Menurut Tahir Sema dari Departemen Permukiman Manusia Gauteng, belum ditetapkan siapa dari departemen mereka yang harus disalahkan atas hal ini.

Ia menjelaskan, unit-unit tersebut dibangun sebagai stok persewaan bagi penghuni asrama.

Namun, kata dia, belakangan diketahui warga asrama tidak mampu membayar harga sewa yang telah ditentukan.

“Selanjutnya, mereka menolak untuk menduduki unit tersebut, juga menolak siapa pun dari luar hostel untuk mengakses unit tersebut. Beberapa dari unit ini juga telah diserang, mengusir penghuni ilegal terbukti menjadi tantangan.

“Tidak ada yang bisa dilakukan untuk perbaikan karena rumah-rumah telah diserbu.

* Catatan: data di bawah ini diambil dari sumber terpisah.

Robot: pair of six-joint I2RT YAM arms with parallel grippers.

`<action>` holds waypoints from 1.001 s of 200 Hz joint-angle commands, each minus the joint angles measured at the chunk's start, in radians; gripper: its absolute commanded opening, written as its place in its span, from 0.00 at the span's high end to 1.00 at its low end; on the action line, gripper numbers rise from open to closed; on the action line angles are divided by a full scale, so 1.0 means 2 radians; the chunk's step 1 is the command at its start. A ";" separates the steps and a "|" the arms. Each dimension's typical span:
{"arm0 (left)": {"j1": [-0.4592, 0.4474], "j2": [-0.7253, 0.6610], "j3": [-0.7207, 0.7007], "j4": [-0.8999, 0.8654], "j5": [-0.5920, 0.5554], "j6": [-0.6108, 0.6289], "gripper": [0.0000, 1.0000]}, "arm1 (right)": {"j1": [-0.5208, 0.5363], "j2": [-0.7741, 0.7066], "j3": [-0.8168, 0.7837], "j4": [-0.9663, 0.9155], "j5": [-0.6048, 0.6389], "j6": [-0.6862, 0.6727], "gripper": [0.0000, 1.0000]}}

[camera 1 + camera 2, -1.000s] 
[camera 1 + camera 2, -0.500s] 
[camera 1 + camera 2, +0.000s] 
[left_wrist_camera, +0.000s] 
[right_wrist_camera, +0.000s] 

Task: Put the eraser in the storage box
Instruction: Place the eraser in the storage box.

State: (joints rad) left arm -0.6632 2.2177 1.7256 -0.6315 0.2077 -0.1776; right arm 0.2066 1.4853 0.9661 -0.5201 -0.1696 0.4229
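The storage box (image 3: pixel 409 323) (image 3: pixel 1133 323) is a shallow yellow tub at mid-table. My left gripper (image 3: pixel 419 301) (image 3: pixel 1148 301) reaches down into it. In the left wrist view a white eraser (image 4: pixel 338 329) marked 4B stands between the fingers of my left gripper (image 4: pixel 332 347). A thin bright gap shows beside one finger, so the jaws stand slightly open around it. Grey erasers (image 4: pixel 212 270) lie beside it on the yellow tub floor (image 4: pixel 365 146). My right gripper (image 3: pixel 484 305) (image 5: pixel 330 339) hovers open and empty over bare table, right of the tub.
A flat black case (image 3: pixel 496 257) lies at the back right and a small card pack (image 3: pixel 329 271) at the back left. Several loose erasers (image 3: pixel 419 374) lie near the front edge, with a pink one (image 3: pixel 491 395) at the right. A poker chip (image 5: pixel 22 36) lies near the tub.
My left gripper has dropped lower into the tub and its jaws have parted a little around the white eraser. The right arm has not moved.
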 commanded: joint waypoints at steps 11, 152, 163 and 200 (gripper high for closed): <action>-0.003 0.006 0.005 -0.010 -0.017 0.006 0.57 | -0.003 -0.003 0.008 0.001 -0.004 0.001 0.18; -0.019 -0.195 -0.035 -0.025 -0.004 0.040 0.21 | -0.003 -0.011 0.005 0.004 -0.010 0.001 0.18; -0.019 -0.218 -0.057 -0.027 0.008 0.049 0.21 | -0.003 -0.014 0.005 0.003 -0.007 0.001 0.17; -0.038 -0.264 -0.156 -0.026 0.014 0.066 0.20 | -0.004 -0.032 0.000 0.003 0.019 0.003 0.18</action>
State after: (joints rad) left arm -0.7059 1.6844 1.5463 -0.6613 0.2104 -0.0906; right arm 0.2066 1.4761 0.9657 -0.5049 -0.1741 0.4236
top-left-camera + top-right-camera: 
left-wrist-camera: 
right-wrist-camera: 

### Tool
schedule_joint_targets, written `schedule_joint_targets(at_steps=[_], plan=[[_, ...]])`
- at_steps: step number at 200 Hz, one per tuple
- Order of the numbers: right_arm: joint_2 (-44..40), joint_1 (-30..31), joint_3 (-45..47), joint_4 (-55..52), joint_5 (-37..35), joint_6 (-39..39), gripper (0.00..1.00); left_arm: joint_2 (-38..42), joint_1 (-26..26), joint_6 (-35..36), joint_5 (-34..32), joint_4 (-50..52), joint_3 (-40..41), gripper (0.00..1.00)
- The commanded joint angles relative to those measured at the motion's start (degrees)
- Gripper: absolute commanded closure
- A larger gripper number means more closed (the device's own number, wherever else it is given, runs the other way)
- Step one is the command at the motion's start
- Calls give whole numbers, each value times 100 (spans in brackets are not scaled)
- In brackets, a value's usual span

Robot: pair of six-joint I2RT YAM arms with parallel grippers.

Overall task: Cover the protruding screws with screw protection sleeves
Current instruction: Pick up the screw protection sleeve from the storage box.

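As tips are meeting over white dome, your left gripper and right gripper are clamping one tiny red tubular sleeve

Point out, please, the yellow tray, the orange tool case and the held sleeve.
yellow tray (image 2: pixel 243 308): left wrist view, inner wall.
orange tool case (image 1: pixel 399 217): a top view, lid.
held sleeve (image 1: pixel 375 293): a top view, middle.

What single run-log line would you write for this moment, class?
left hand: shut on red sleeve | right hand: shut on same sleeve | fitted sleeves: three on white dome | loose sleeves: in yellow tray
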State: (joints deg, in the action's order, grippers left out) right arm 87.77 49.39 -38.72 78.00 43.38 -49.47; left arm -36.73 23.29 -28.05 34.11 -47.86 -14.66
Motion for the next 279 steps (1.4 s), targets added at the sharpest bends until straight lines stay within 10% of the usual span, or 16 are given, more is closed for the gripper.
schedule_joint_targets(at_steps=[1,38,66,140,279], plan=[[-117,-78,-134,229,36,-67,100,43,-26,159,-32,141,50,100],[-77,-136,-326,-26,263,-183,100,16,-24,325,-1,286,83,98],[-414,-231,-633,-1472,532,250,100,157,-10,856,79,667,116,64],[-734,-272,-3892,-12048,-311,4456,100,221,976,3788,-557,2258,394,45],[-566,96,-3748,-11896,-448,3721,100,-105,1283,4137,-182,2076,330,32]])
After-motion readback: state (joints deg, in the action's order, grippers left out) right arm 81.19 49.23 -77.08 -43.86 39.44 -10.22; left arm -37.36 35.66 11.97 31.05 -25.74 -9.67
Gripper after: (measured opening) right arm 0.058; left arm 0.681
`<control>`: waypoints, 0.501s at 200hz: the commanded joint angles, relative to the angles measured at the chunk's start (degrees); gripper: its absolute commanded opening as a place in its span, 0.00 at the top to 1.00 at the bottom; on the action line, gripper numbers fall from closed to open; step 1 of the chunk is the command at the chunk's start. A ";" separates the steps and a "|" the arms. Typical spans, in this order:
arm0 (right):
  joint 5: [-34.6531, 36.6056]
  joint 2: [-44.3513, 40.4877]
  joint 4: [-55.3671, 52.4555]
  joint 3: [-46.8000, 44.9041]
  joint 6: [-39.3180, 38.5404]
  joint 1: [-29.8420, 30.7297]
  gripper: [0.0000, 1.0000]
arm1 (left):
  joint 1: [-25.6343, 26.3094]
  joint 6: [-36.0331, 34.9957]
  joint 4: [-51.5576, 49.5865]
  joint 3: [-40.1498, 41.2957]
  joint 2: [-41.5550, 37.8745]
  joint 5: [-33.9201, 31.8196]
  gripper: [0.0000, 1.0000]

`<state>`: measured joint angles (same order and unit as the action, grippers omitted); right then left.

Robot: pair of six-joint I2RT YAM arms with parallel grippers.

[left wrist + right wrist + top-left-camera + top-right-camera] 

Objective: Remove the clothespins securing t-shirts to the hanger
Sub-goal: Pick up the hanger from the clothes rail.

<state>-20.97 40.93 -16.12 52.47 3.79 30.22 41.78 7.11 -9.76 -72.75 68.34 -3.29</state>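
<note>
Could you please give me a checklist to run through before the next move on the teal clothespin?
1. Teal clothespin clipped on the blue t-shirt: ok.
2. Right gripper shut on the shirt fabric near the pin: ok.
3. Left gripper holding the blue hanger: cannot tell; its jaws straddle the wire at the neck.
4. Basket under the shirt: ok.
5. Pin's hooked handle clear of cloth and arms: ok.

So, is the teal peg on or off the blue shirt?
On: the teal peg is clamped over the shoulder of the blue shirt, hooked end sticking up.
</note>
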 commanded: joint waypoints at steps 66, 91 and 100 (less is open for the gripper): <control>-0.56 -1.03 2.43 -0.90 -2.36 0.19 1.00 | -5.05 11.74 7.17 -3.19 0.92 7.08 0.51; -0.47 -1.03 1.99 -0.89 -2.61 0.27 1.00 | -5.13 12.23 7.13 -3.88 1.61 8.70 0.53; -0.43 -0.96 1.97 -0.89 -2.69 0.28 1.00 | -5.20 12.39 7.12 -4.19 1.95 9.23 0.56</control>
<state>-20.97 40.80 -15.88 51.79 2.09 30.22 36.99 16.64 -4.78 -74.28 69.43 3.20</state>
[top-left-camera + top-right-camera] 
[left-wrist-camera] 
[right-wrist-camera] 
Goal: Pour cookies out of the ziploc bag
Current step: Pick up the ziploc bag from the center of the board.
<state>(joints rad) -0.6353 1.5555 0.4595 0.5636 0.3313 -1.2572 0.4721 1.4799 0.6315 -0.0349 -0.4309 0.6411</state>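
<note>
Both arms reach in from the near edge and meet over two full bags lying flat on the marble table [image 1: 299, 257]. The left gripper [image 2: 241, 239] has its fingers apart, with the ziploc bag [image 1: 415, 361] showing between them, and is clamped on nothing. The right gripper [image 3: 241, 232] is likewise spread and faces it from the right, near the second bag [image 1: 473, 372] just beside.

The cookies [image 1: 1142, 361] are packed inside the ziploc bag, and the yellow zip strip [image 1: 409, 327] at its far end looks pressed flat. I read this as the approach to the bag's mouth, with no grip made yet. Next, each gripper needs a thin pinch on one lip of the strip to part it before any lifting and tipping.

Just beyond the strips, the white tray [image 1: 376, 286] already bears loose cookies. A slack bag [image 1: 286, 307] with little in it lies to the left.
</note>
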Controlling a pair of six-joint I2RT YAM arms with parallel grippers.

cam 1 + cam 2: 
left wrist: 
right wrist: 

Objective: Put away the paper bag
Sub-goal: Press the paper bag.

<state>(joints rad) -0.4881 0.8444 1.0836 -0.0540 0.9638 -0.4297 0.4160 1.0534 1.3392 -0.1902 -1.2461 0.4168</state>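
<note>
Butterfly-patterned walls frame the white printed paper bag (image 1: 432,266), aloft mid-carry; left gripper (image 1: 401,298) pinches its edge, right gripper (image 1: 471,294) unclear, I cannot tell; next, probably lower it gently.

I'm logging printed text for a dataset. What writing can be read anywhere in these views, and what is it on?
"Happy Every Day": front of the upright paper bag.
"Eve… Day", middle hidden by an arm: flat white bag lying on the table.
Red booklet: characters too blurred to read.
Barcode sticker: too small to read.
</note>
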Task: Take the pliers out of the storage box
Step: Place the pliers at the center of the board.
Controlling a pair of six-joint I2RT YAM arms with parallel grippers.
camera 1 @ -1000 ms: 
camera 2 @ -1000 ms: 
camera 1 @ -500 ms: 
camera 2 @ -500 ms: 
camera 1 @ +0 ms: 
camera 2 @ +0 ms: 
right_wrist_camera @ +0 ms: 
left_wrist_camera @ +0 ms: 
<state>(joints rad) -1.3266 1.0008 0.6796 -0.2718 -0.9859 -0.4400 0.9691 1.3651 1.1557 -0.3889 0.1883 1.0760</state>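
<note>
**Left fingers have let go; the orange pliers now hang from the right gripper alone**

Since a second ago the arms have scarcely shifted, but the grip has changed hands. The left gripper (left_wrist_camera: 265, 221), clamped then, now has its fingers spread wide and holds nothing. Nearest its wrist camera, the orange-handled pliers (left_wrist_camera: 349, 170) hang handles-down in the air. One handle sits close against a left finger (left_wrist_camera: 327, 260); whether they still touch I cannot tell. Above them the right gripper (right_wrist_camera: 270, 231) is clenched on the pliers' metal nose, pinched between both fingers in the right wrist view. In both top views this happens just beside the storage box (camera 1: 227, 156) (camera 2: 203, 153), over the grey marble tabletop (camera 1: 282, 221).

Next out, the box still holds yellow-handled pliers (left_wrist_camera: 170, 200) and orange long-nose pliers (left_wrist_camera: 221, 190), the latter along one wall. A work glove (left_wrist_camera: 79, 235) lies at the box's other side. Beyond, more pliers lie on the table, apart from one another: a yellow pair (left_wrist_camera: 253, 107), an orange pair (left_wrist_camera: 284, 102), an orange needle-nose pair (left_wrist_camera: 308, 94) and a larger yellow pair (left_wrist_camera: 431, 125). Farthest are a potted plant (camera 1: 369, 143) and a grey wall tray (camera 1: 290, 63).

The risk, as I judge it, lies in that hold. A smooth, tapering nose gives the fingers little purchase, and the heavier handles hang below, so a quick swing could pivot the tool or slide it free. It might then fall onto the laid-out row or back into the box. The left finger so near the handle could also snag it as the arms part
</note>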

Hal pertama yang perlu dilakukan adalah mengusir dan ini merupakan proses yang menantang. “

Sema mengatakan, rencana saat ini adalah meminta persetujuan dari Departemen Nasional untuk “pembenahan” atau perbaikan karena tidak bisa dilakukan tanpa persetujuan tersebut karena anggaran untuk Dinas Provinsi berasal dari Departemen Nasional.

“Setelah persetujuan tersebut diberikan, unit yang tidak diserang akan diperbaiki dan dialokasikan kepada penerima yang memenuhi syarat.

“Penunjukan para profesional untuk menghitung biaya akan dilakukan pada kuartal pertama tahun anggaran 2021/22. Oleh karena itu, biaya akan diketahui setelah para profesional menyelesaikan latihan penghitungan.

Sema membenarkan Meadowlands Hostel yang terdiri dari 230 unit masih berdiri kosong namun memiliki kerusakan struktural yang minim di banyak unit.

Tak satu pun dari 70 unit Diepkloof Hostel telah ditempati, katanya, dan ada “kerusakan struktural yang luas di banyak unit dan profesional telah ditunjuk untuk mengukur kerusakan”.

Mengenai Dube Hostel, Sema mengatakan: “Ada kerusakan parah tanpa ada unit yang berdiri. Laporan Penilaian Struktural Dewan Pembangun Rumah Nasional merekomendasikan pembongkaran lengkap dan pembersihan lokasi.

“Keputusan untuk mendesain ulang unit menjadi RDP Walk-up telah diambil. Sebuah proses untuk menunjuk profesional tertunda karena beberapa ‘pemimpin’ mengganggu sesi pengarahan lokasi. “

Departemen itu juga mengatakan ada unit lain di provinsi itu yang, setelah selesai, diserbu sementara yang lain dirusak.

Tema juga mengatakan 442 unit Hostel Nobuhle di Alexandra telah diserang dan ada juga kerusakan struktural yang parah. Proyek tersebut telah diserahkan ke Kota Joburg.

Punggung Bukit Shalimar, yang memiliki 186 unit, dimaksudkan untuk penerima manfaat dari Nkitsing Hostel di kotamadya Sedibeng, tetapi unit yang telah selesai telah diserang.

“Ada kerusakan struktural di banyak unit. Perbaikan direncanakan akan dimulai pada 2019/20 tetapi tidak dapat dilanjutkan karena invasi. ”

Hostel lain yang telah diserbu dan dirusak termasuk Ratanda dan KwaMasiza Hostels di Kota Sedibeng, dan Sethokga Hostel di Ekurhuleni.